Aestima no, Marysia akurat uwielbia rysować i kolorować. Farby i kredki w użyciu przez pół dnia. Rysuje chyba nieźle jak na 3latkę, narysuje auto, kotka, mamę i resztę rodziny, drzewa i inne takie. Wszystko ładne, kolorowe, koloruje też łądnie, kazdy element na inny kolor, coraz mniej wychodzi za linię. I literki i cyferki też napisze, ale źle trzyma kredkę i to mnie trochę śmieszy, jak ona jest w stanie to zrobić trzymając kredkę w całej garści. A jakakolwiek próba poprawienia jej kończy się od razu wrzaskiem. Absolutnie nic nie da sobie powiedzieć. Ona i Szymcio to dwa kompletnie różne bieguny. Szymusiowi wszystko mogę pokazać, on słucha i próbuje. Marysia od zawsze bardzo szybko się denerwowała.

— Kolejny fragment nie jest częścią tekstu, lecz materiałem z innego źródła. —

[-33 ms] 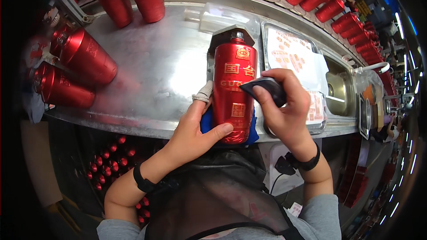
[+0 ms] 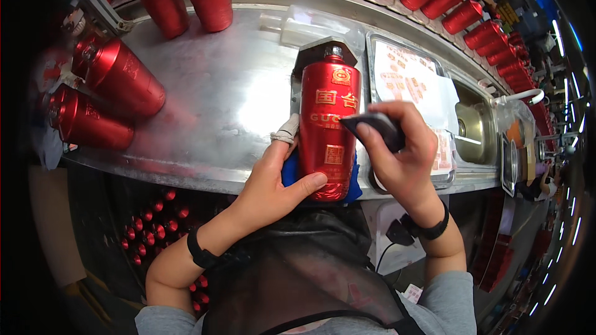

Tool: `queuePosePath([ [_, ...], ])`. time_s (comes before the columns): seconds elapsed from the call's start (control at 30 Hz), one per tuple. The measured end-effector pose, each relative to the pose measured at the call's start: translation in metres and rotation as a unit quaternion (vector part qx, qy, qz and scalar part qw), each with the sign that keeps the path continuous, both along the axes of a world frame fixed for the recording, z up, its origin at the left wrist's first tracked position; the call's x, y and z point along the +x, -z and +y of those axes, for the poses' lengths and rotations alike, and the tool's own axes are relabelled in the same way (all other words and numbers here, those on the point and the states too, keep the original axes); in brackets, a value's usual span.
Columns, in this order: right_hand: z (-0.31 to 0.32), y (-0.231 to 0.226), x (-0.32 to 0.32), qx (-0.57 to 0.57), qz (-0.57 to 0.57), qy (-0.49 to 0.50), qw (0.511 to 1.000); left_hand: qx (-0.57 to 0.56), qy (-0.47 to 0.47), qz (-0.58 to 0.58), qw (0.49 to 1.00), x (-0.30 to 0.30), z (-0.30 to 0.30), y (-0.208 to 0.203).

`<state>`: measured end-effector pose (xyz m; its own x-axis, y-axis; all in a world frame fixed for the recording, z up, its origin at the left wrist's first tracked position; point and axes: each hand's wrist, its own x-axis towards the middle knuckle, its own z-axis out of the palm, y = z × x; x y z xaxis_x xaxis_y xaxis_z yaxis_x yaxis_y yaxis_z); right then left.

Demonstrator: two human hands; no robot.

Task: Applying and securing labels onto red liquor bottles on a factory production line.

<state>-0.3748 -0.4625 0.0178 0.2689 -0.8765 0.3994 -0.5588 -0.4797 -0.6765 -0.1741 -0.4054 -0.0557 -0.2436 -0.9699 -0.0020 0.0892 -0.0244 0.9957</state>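
The steel table (image 2: 205,105) carries a red bottle (image 2: 329,124) laid lengthwise in front of the person, its cap pointing away. A surface check or scan of the bottle appears to be the step in hand; steady support and a close pass of the device are judged necessary next. The left hand (image 2: 273,183) is closed around the bottle's base, over a blue cloth (image 2: 289,170). The right hand (image 2: 403,152) grips a small dark device (image 2: 375,127) against the bottle's right side.

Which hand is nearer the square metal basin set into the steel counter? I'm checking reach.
Right. The right hand, holding a small dark object, is just left of the basin; the left hand grips the red bottle farther away.
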Motion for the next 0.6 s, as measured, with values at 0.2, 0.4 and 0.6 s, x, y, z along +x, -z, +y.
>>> queuePosePath([
  [0.2,0.013,0.001,-0.002,-0.03,0.023,-0.033,0.999,0.005,0.017,0.009,1.0,0.001,-0.001,0.001],
  [0.4,0.035,0.003,-0.019,-0.12,0.082,-0.247,0.958,0.018,0.038,0.035,0.998,0.008,-0.002,0.009],
  [0.6,0.04,-0.001,-0.003,-0.092,0.055,-0.163,0.981,0.035,0.036,0.04,0.998,0.014,0.001,0.007],
])
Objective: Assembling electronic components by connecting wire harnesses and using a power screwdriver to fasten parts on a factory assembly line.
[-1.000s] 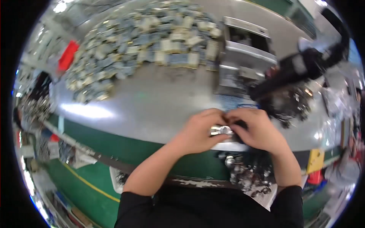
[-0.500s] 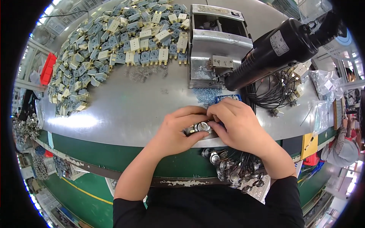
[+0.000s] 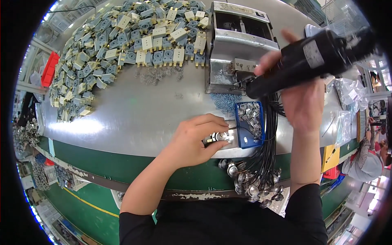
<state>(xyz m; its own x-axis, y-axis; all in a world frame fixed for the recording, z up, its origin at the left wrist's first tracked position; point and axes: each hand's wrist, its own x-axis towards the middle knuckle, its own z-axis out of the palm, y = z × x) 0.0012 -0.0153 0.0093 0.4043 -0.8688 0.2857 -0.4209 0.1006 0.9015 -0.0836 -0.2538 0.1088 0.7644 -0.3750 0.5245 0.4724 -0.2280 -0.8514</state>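
Note:
Near the front edge of the metal table, my left hand (image 3: 198,141) pinches a small metal part with a round silver cap (image 3: 219,136) between thumb and fingers. A thin dark wire runs from that part toward the right, across a blue tray (image 3: 239,134) of small metal pieces. My right hand (image 3: 304,102), smeared by motion, is raised at the right with its fingers around a thick black electric screwdriver (image 3: 294,65). The screwdriver slants down to the left, and its tip end is beside the metal fixture; part of the hand is hidden behind it.
Grey and cream plastic housings (image 3: 134,36) are heaped at the back left, with springs (image 3: 157,74) before them. A metal fixture box (image 3: 228,49) stands at the back. Blue screws (image 3: 226,102) lie by the tray. Black-wired round metal parts (image 3: 253,185) hang over the front edge.
My right hand has left the small metal part and moved up and right to the electric screwdriver, which has tilted. The blue tray is now uncovered. My left hand still holds the part.

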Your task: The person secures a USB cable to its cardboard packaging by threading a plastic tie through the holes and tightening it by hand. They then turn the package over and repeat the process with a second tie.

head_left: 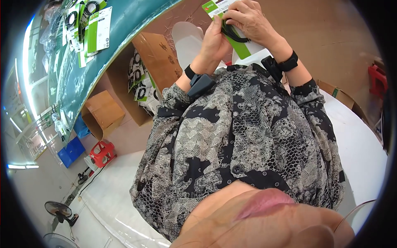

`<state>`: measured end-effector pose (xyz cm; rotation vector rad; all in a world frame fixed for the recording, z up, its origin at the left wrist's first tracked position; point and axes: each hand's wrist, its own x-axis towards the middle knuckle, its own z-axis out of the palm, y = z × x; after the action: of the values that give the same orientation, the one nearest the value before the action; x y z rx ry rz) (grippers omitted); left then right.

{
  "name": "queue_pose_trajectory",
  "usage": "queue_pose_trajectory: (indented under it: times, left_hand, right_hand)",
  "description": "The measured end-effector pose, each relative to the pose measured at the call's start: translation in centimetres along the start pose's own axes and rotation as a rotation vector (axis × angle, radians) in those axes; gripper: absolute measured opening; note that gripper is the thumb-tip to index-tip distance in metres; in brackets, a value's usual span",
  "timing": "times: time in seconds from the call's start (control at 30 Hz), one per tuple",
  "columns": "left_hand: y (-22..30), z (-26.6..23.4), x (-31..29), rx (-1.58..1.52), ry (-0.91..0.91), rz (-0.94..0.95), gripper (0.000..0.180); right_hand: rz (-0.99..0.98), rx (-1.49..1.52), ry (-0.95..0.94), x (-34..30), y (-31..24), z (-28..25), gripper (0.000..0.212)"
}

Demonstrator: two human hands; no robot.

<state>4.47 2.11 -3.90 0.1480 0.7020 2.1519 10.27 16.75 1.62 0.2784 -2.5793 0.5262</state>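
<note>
Both my hands are raised at the top of the head view around a packaged cable: a green and white backing card (244,50) with a coiled black cable (230,31) on its front. My left hand (213,44) grips the card's left edge, its thumb lying along the front beside the coil. My right hand (249,22) comes over from the other side with bent fingers closed on the coil and the card's upper part. Those fingers hide some of the card, and their exact hold on the cable cannot be made out. Black straps with small devices circle both wrists.
At the left, a green-topped table (124,27) carries several similar packaged cables (89,29). Below its edge, an open cardboard box (159,53) holds more packs (142,82). A smaller carton (103,111), a blue bin (71,152) and a red stool (102,153) stand farther left.
</note>
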Motion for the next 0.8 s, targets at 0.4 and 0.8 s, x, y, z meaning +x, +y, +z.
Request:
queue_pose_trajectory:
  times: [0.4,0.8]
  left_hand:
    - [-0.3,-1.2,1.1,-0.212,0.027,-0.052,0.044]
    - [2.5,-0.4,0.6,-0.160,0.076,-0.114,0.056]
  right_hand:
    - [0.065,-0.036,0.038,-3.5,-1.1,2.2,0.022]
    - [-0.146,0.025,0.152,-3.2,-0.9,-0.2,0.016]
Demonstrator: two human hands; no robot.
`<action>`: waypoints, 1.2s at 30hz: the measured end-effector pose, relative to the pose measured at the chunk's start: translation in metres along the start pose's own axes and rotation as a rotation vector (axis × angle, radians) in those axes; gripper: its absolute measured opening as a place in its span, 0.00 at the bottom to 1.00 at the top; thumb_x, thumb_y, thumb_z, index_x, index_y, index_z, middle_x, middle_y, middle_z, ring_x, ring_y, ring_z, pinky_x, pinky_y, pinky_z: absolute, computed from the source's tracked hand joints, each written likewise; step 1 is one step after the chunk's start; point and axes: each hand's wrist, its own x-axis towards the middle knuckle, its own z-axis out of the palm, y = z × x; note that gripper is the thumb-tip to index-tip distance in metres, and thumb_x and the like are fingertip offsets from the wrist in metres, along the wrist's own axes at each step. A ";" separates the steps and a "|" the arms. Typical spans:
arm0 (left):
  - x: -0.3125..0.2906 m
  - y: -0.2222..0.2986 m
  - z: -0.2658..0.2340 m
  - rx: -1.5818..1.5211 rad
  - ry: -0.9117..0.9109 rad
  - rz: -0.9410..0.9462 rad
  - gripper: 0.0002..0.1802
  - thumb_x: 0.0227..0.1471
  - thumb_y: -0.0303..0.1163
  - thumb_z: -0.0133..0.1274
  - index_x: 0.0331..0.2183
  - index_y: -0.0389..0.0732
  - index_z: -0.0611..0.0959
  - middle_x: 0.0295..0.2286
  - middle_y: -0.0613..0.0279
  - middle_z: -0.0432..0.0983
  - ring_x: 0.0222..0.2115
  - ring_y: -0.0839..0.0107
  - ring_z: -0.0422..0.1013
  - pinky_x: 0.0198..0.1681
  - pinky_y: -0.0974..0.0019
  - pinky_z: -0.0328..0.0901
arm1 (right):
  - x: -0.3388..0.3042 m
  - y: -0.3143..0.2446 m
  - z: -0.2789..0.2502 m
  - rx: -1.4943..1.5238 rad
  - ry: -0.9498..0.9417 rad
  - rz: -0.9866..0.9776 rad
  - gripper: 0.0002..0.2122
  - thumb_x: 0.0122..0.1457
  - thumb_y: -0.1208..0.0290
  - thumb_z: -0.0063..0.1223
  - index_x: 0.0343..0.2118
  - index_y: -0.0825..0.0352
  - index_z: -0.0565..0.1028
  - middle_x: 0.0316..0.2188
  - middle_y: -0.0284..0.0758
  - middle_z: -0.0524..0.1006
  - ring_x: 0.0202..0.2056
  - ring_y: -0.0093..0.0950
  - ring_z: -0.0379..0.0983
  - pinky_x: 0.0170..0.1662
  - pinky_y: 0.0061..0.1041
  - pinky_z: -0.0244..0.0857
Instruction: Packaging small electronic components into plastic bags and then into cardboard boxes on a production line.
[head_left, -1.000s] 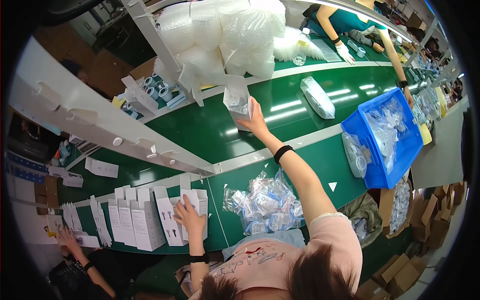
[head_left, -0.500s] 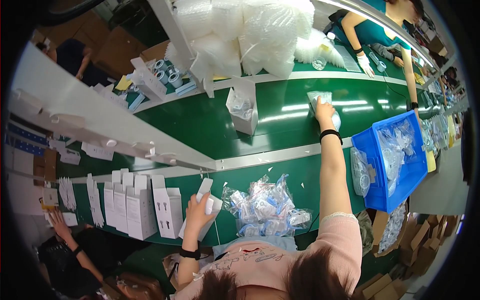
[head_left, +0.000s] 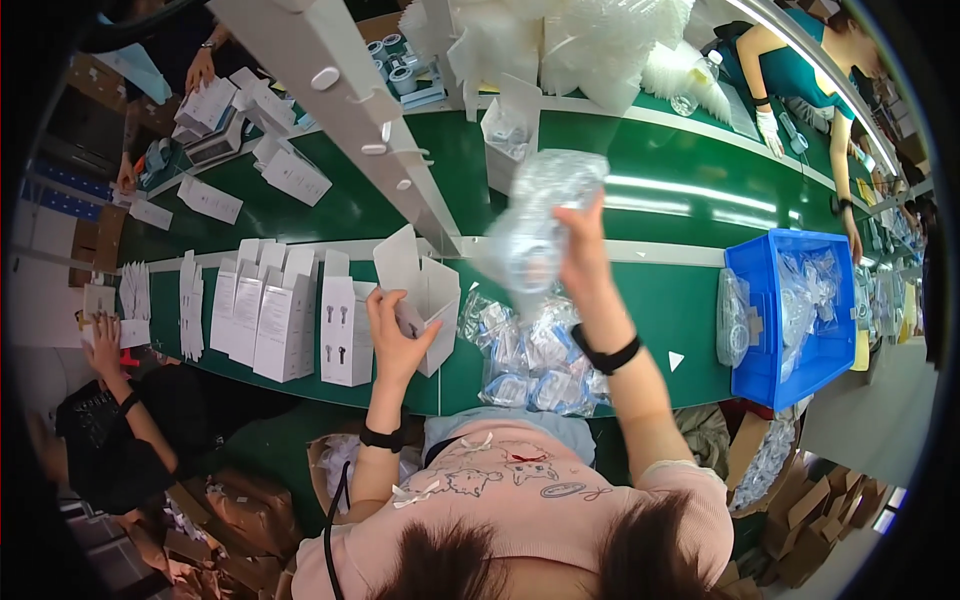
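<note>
My left hand [head_left: 397, 335] grips a white cardboard box [head_left: 441, 300], its thumb on the front and its fingers at the left side. The box stands upright with its top flaps raised. In my right hand [head_left: 588, 245] is a clear bubble-wrap package [head_left: 560, 185], blurred by motion and lifted above the table; something pale blue and rounded shows through its lower part. Below it, in front of my body, lies a pile of small clear plastic bags [head_left: 535, 365] with white and blue contents.
Several white boxes [head_left: 285, 325] stand at the left. A blue bin [head_left: 800, 375] of clear bags sits at the right edge. An open filled box [head_left: 512, 130] stands on the green conveyor [head_left: 660, 220]. A metal post [head_left: 350, 110] slants across. Co-workers are at left and far right.
My right hand has brought the bubble-wrap package from the conveyor back and leftward, near the white box. My left hand's box has its flaps spread now. The view has shifted.
</note>
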 end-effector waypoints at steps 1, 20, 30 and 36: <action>-0.006 -0.003 0.003 0.001 -0.002 -0.002 0.36 0.25 0.29 0.63 0.40 0.41 0.64 0.43 0.46 0.54 0.45 0.50 0.55 0.46 0.60 0.55 | -0.013 0.017 0.022 0.031 0.050 -0.034 0.36 0.40 0.83 0.51 0.52 0.58 0.46 0.44 0.37 0.60 0.43 0.31 0.61 0.45 0.30 0.60; -0.045 -0.040 0.024 -0.285 0.143 0.264 0.35 0.28 0.27 0.64 0.34 0.43 0.56 0.45 0.42 0.52 0.45 0.51 0.57 0.47 0.55 0.54 | -0.100 0.038 -0.087 -1.989 -0.299 -0.081 0.17 0.38 0.71 0.60 0.34 0.67 0.71 0.35 0.40 0.68 0.37 0.39 0.62 0.42 0.32 0.59; -0.032 -0.009 -0.004 -0.259 0.079 0.293 0.37 0.31 0.26 0.61 0.44 0.43 0.61 0.48 0.50 0.50 0.49 0.59 0.53 0.50 0.61 0.51 | -0.112 0.023 -0.101 -1.501 -0.257 -0.189 0.12 0.40 0.75 0.58 0.31 0.70 0.71 0.32 0.39 0.70 0.34 0.33 0.68 0.36 0.26 0.64; -0.022 0.012 -0.017 -0.119 0.090 0.241 0.23 0.34 0.21 0.56 0.39 0.42 0.74 0.45 0.51 0.57 0.44 0.55 0.61 0.47 0.62 0.57 | -0.116 0.004 0.006 -0.761 -0.049 -0.206 0.11 0.43 0.80 0.55 0.32 0.70 0.70 0.30 0.39 0.73 0.29 0.25 0.72 0.30 0.20 0.66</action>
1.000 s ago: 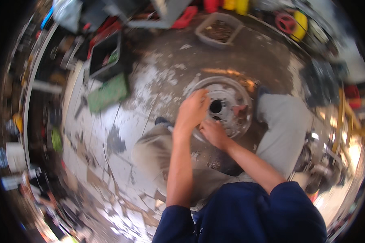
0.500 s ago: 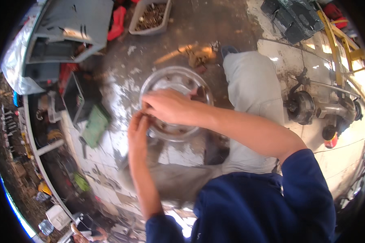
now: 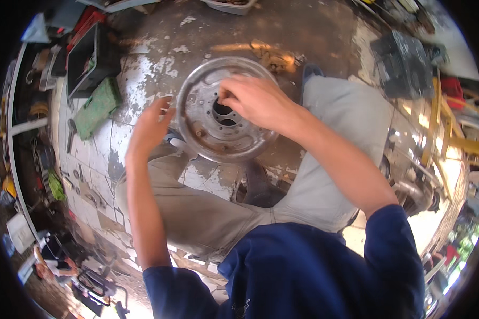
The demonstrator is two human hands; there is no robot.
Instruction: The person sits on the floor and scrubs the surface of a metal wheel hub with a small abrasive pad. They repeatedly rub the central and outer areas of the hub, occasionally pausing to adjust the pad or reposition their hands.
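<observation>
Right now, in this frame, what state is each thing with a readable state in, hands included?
Left hand: raised left of the wheel, apart from it, fingers partly spread.
Right hand: over the wheel, fingers curled; contents unclear.
Metal wheel: bare of a tyre, hub hole uncovered.
Black bin: open, things inside.
Green box: beside the bin; whether shut is unclear.
Grey tub: open, cut off by the frame.

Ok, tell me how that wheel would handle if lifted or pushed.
The wheel has a dull metallic surface, so it is probably stiff and fairly heavy. Its face is turned up, so a push would likely slide it rather than roll it. Its outline is round, so stood on edge it could roll away.
</observation>
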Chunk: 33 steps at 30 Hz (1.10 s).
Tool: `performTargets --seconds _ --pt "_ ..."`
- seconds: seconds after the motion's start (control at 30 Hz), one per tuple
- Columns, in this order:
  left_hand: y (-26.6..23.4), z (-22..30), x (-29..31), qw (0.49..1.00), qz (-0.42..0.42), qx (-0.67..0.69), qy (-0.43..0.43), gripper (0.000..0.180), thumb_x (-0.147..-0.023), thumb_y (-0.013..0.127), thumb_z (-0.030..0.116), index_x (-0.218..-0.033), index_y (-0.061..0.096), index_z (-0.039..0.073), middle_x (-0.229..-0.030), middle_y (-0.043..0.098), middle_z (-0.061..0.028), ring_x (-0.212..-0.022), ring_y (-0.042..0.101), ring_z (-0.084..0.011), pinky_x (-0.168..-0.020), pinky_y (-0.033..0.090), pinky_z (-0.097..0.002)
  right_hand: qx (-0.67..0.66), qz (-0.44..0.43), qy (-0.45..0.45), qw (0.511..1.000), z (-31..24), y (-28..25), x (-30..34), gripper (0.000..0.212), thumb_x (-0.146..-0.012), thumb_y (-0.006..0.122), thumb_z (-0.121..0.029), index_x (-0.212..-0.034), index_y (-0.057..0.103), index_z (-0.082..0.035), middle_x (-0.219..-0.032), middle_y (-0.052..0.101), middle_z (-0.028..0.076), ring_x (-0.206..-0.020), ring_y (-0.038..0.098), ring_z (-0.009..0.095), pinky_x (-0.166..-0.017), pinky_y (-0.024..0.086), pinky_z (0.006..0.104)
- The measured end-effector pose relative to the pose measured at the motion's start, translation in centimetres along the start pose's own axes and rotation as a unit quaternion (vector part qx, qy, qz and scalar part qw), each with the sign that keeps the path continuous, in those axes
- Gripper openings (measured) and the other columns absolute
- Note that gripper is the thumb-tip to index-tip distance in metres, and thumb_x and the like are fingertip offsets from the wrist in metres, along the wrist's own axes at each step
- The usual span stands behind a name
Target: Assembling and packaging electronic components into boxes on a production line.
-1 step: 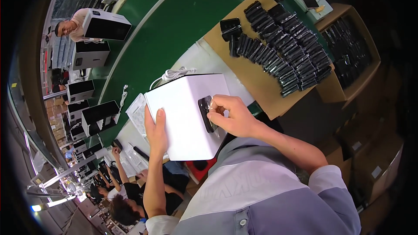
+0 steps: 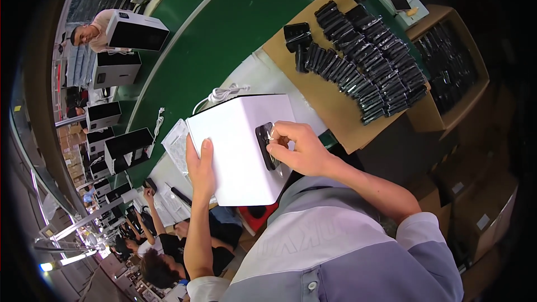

Doggi a ja myślę, że płeć niewiele ma tu do rzeczy:) Marysia zdecydowanie nie-przytulasek. Ma dziewczyna charakterek. Jej "bunt dwulatka" trwał koszmarnie długo, walczyła całymi dniami o wszystko. Szymcio za to do rany przyłóż, ciągle się przytula, wydaje mi się dużo spokojniejszy, nawet pomimo wkraczania w pierwszy ciężki bunt.
brzusio piękny!!!!!
 
Ostatnia edycja:
Trasia, nasy te wszystko po swojemu, inaczej nerwy:) Kredkę trzyma perfekcyjnie, ale pokoloruje 2 sekundy i mówi "już nie mogę, ręka mnie booooli!":-D Z rysunków tylko namiot, za to z bardzo wiernym odwzorowaniem:-) Ludzi nie rysuje. W ogóle kredki do ręki bierze tylko wtedy gdy rozwiązujemy zadania ( i to uwielbia, perfekcyjny w labiryntach, łączeniu w pary, zakreślaniu krzyżykiem różnic na obrazku itp.)

A nasz niezły charakterek+ przytulasek ogromny. Co dziecko, to inaczej:)
 
dziewczyny wczoraj zadzwonili do nas z przedszkola - Emi dostała się do przedszkola na naszej ulicy!!!!!!!!!!!!!!!!!:szok::szok::szok::-):-):-) w tym momencie, kiedy Maluszek w drodze - wyjście dla nas idealne, Emi nie będzie musiała czekać, aż M ją odbierze, tylko ja będę mogła podjechać wózkiem z Maluszkiem po nią, 5min i jestem w przedszkolu!!! na razie nie rezygnujemy z tego przedszkola koło mojej pracy, bo muszę się we wszystkim zorientować, bo to przedszkole na prawach publicznego (ciut więcej się płaci, ale 150zł więcej miesięcznie jeszcze ugryziemy); jutro będę miała regulamin, idę podpisać umowę i wtedy zadecydujemy;
jupi!!!!:-):-):-)
 
Felka to cudownie!!!

I jak tam nastroje przed 1 września???
Maja szczęśliwa że w końcu może iść do p-la bo od maja gdy byłyśmy na zajęciach adaptacyjnych bardzo chciała juz chodzić :) Wiem że jutrzejszy dzień może mocno zweryfikować ten entuzjazm ale jestem dobrej myśli :)
 
Felka, super! Ja widzę przedszkole z okna i bardzo sobie chwalę takie rozwiązanie:) Zwłaszcza rano będzie ulga!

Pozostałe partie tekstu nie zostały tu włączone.